- WHAT THIS TASK INVOLVES -
List each line of the data that holds the word "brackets".

BEGIN

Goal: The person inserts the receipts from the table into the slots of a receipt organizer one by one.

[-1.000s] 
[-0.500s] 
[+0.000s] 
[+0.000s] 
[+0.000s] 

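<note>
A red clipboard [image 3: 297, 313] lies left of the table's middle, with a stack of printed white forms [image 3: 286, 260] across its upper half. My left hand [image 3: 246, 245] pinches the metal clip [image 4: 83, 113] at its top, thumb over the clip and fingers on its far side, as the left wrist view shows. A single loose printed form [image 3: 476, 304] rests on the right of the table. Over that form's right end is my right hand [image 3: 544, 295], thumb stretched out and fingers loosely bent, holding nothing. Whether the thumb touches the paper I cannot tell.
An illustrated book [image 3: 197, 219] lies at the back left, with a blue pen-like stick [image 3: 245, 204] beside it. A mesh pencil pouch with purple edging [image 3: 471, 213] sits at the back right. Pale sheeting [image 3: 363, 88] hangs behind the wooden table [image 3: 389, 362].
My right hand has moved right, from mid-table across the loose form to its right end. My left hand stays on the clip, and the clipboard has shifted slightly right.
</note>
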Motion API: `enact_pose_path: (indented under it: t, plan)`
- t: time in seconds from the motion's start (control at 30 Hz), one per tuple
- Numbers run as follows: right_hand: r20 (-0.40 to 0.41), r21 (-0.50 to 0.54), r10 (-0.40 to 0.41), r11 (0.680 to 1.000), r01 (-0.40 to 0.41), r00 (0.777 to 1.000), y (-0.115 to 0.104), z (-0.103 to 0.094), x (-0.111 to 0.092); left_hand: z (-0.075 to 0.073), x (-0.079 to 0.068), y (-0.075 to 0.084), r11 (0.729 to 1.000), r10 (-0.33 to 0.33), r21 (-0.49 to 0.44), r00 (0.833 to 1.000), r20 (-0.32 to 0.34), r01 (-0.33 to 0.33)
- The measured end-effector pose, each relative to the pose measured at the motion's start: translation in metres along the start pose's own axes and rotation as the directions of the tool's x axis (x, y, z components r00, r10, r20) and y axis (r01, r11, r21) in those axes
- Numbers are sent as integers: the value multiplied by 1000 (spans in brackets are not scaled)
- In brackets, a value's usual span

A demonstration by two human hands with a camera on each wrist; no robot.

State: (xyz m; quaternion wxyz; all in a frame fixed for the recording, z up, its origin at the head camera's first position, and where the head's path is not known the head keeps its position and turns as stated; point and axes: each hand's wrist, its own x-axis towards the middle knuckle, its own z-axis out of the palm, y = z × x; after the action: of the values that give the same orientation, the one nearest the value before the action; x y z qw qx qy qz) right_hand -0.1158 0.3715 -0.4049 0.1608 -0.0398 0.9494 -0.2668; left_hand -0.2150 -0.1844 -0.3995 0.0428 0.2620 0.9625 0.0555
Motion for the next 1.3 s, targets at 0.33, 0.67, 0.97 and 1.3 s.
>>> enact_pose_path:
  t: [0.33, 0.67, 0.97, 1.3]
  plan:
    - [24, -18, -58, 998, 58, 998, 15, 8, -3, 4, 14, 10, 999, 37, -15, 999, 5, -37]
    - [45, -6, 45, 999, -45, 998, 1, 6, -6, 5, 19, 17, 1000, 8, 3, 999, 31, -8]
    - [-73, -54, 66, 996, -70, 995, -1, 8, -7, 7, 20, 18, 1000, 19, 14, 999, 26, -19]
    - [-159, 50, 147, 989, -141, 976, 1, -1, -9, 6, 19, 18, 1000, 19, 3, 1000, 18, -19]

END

- ANSWER TO THIS EXERCISE -
- Numbers are sent as integers: the value multiplied by 1000 (spans in brackets are not scaled)
- In brackets, a value's usual span

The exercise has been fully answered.